#### EXERCISE GOAL
Begin at the line below that has "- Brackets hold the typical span" and stop after the line that has "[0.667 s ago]". Please restate only those lines, word for word.

#### ENTRIES PROVIDED
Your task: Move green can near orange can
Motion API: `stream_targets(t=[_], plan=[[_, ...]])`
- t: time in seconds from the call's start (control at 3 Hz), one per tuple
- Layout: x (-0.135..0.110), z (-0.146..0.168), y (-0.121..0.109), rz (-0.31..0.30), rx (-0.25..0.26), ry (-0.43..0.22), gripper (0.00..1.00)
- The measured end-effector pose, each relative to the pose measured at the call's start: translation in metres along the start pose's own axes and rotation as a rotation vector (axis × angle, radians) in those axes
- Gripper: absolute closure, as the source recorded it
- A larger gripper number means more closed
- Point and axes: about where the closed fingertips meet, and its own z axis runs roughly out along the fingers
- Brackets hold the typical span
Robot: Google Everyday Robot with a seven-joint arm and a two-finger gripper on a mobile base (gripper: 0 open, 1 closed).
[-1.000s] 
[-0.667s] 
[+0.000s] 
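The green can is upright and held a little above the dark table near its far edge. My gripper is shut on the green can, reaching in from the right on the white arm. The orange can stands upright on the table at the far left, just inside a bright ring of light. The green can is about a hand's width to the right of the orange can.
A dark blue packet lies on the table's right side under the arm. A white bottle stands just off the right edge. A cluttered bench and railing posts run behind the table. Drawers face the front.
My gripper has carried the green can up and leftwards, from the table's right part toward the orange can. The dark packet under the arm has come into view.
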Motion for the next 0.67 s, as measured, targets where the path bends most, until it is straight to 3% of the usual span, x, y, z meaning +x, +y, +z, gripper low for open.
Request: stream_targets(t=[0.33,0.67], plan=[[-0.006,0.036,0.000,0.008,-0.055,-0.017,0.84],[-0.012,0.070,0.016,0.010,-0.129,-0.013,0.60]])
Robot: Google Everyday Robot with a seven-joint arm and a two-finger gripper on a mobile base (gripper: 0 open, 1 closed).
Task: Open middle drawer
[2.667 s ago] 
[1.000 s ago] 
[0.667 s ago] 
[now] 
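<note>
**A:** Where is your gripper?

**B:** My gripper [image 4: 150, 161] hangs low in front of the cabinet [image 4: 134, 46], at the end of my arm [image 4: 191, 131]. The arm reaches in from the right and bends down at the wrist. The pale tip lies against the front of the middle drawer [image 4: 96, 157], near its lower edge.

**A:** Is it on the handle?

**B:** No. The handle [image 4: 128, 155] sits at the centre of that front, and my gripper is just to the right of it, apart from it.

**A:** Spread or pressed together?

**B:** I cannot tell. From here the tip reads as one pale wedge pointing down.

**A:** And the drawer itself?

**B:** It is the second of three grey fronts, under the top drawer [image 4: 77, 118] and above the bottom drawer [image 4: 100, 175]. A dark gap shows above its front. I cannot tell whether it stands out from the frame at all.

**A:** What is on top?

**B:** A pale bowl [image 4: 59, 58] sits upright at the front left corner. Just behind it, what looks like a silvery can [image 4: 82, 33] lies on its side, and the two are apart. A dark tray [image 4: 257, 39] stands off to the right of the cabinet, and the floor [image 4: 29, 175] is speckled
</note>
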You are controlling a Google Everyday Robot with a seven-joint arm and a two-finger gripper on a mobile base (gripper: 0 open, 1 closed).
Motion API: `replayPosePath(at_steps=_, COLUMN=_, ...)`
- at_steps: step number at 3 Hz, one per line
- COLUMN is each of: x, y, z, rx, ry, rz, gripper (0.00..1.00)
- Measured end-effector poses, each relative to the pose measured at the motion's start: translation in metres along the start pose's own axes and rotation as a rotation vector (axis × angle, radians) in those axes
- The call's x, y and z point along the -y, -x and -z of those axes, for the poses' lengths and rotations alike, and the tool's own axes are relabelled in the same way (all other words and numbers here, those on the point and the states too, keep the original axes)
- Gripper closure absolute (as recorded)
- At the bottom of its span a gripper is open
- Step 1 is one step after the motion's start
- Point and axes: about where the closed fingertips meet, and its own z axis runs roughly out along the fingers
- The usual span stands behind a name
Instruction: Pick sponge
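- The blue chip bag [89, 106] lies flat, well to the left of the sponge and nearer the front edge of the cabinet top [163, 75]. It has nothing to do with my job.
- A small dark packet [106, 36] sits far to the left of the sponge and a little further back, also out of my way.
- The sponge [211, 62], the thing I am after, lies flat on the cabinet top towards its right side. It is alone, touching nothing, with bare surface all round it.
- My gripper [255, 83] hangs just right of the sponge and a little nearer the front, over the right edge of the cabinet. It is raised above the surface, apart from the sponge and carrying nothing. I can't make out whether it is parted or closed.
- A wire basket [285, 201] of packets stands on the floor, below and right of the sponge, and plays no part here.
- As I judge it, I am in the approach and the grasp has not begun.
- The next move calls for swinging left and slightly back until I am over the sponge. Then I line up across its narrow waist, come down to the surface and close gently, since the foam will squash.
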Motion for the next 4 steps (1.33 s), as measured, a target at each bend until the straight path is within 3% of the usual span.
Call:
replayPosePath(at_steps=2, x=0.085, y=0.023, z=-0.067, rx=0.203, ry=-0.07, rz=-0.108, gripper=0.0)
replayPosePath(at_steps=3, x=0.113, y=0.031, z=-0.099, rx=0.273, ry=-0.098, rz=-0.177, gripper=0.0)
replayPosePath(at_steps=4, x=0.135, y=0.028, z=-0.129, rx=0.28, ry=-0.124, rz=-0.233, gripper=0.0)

#### WRITTEN ANSWER
- Brackets hold the typical span
Robot: Google Everyday Robot with a seven-joint arm and a two-finger gripper on a mobile base (gripper: 0 open, 1 closed).
[-1.000s] 
[-0.667s] 
[+0.000s] 
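The green can is upright and held a little above the dark table near its far edge. My gripper is shut on the green can, reaching in from the right on the white arm. The orange can stands upright on the table at the far left, just inside a bright ring of light. The green can is about a hand's width to the right of the orange can.
A dark blue packet lies on the table's right side under the arm. A white bottle stands just off the right edge. A cluttered bench and railing posts run behind the table. Drawers face the front.
My gripper has carried the green can up and leftwards, from the table's right part toward the orange can. The dark packet under the arm has come into view.
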Motion for the next 0.67 s, as measured, targets where the path bends most, until it is straight to 3% of the usual span, x, y, z meaning +x, +y, +z, gripper low for open.
Request: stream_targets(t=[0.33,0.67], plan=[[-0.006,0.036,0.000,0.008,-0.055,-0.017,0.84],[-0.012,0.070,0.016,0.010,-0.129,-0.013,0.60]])
Robot: Google Everyday Robot with a seven-joint arm and a two-finger gripper on a mobile base (gripper: 0 open, 1 closed).
Task: Open middle drawer
[2.667 s ago] 
[1.000 s ago] 
[0.667 s ago] 

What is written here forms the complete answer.